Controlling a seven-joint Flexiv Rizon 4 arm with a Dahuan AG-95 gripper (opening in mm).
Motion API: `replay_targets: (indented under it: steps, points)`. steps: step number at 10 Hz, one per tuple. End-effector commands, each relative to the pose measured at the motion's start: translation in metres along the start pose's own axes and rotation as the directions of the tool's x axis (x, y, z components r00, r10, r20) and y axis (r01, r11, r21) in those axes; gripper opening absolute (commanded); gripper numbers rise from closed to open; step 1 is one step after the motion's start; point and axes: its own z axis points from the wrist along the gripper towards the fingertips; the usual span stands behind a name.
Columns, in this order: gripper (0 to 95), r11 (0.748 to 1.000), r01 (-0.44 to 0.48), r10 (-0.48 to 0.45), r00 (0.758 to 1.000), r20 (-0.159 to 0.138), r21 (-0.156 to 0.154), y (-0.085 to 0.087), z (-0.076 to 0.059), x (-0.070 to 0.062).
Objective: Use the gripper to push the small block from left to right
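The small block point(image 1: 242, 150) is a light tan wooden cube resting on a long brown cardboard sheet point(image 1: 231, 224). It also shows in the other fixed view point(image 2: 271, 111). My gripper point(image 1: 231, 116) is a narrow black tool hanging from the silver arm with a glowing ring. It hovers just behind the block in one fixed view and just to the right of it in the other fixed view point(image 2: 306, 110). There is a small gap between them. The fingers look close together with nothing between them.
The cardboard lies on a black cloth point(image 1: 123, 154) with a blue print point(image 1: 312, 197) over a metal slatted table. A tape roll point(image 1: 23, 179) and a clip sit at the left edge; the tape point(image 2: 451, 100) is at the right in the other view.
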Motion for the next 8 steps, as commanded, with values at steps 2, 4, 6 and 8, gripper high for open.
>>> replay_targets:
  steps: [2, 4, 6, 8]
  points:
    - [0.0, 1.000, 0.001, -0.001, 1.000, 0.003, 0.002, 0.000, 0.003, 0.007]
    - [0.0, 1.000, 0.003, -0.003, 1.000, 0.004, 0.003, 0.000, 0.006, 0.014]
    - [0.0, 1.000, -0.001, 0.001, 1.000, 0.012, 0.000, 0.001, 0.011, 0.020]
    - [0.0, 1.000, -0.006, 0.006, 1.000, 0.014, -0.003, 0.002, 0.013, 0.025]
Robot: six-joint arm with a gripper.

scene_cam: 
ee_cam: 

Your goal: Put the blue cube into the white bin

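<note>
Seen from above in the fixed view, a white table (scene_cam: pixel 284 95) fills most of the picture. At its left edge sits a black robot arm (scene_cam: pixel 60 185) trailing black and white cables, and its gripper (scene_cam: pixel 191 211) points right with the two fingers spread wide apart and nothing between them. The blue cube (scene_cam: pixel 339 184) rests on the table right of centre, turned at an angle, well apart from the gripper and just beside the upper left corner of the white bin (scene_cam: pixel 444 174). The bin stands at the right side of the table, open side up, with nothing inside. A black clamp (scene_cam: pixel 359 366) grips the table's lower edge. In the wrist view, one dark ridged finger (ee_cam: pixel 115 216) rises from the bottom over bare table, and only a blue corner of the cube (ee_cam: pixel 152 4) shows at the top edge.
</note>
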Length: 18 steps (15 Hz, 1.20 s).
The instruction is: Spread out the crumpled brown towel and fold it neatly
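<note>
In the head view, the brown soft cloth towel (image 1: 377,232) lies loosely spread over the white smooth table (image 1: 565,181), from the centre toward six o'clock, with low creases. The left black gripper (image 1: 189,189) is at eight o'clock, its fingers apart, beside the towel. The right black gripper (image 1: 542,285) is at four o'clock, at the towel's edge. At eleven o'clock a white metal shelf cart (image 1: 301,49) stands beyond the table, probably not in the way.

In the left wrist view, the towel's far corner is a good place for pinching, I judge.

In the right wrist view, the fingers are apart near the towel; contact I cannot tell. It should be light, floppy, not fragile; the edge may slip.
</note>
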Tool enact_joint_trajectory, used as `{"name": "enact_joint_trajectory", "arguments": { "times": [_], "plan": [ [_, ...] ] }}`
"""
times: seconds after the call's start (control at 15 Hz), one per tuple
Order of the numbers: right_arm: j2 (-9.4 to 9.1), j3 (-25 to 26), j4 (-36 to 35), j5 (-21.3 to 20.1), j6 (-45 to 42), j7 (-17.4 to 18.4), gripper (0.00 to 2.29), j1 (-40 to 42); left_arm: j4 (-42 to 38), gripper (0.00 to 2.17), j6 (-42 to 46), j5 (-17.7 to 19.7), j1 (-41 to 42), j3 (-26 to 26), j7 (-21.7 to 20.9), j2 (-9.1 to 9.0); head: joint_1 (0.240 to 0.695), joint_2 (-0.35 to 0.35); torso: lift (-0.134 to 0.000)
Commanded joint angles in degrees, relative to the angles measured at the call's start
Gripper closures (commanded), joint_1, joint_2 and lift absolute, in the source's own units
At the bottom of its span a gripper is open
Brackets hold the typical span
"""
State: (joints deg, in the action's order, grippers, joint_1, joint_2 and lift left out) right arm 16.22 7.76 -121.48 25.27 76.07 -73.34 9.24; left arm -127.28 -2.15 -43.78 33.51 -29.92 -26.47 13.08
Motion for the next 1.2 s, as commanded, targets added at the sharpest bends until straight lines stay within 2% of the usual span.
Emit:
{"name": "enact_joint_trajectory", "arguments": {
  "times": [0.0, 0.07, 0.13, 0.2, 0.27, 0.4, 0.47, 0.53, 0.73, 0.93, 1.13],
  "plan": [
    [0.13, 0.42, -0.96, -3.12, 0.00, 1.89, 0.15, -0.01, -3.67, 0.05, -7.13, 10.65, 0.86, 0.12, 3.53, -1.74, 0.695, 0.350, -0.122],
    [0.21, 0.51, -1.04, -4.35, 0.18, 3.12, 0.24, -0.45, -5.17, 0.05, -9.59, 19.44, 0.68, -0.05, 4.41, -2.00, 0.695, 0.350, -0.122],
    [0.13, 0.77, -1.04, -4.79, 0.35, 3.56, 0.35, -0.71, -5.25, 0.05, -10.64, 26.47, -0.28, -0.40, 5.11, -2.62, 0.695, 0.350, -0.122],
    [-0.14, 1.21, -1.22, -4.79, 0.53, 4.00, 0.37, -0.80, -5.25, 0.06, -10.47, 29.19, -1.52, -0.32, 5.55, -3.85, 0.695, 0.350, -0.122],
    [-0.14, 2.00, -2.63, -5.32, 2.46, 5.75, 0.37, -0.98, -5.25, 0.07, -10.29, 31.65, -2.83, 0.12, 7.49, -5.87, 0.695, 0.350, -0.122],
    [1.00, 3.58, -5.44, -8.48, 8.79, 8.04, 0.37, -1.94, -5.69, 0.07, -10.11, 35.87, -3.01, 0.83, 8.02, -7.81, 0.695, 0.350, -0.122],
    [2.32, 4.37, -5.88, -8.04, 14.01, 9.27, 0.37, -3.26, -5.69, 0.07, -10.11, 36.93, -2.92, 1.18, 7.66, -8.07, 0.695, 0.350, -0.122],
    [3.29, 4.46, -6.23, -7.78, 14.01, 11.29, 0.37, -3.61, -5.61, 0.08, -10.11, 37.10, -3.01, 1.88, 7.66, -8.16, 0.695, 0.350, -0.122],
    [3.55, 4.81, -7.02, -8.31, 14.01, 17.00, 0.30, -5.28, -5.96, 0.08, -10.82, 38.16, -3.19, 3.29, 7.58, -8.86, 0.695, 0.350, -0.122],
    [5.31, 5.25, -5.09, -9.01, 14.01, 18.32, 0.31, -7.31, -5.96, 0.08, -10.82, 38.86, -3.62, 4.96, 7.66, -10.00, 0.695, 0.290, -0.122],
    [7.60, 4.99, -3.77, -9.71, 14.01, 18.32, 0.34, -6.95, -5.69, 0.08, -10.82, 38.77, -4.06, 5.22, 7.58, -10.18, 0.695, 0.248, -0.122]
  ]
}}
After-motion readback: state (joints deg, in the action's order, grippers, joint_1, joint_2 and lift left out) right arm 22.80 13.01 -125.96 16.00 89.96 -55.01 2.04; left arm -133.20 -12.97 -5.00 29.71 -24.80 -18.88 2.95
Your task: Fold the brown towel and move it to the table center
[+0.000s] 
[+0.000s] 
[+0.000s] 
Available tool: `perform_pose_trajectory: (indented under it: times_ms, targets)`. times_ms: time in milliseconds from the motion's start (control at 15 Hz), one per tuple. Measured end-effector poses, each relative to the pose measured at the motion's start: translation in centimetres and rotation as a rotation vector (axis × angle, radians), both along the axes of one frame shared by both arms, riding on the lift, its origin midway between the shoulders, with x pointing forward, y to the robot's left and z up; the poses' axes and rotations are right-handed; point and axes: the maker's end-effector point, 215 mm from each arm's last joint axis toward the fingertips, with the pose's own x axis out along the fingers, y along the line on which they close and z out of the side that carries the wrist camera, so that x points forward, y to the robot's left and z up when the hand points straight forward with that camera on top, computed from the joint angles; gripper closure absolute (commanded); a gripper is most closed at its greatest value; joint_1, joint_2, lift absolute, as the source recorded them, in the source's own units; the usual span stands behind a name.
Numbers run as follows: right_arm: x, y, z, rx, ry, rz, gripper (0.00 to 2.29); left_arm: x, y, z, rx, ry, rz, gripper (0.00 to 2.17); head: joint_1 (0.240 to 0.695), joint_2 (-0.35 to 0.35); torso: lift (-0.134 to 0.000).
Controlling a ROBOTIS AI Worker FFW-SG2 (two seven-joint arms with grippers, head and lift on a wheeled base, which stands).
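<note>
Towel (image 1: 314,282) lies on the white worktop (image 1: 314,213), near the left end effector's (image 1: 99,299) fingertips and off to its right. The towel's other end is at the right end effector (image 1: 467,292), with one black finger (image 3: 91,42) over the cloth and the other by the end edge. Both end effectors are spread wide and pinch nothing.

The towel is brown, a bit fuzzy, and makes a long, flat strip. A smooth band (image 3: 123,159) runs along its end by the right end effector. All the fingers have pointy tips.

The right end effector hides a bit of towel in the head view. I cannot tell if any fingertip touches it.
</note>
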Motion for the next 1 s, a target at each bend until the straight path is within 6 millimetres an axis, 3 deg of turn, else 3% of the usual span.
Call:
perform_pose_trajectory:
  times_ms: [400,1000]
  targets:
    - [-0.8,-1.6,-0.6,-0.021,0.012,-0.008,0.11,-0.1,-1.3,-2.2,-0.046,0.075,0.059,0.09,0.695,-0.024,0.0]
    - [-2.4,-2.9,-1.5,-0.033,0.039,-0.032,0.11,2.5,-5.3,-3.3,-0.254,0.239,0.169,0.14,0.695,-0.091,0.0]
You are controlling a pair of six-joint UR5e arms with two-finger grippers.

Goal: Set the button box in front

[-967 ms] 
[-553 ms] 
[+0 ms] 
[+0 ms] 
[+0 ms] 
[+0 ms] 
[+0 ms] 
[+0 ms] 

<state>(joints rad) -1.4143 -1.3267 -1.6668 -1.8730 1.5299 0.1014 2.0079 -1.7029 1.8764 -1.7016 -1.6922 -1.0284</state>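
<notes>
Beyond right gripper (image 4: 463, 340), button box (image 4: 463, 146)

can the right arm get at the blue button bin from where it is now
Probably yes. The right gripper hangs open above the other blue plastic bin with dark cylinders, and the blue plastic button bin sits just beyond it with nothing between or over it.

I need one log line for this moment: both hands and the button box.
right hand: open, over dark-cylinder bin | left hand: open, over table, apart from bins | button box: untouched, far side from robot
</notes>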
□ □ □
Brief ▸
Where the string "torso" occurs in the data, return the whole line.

Exercise output ▸
Order of the numbers: right_arm: j2 (-9.4 to 9.1), j3 (-25 to 26), j4 (-36 to 35), j5 (-21.3 to 20.1), j6 (-45 to 42), j7 (-17.4 to 18.4), gripper (0.00 to 2.29), j1 (-40 to 42); left_arm: j4 (-42 to 38), gripper (0.00 to 2.17), j6 (-42 to 46), j5 (-17.7 to 19.7), j1 (-41 to 42), j3 (-26 to 26), j7 (-21.7 to 20.9), j2 (-9.1 to 9.0); head: joint_1 (0.240 to 0.695), joint_2 (-0.35 to 0.35); torso: lift (-0.134 to 0.000)
Numbers run as follows: right_arm: x, y, z, rx, ry, rz, gripper (0.00 to 2.29); left_arm: x, y, z, rx, ry, rz, gripper (0.00 to 2.17); head: joint_1 (0.240 to 0.695), joint_2 (-0.35 to 0.35); torso: lift (-0.134 to 0.000).

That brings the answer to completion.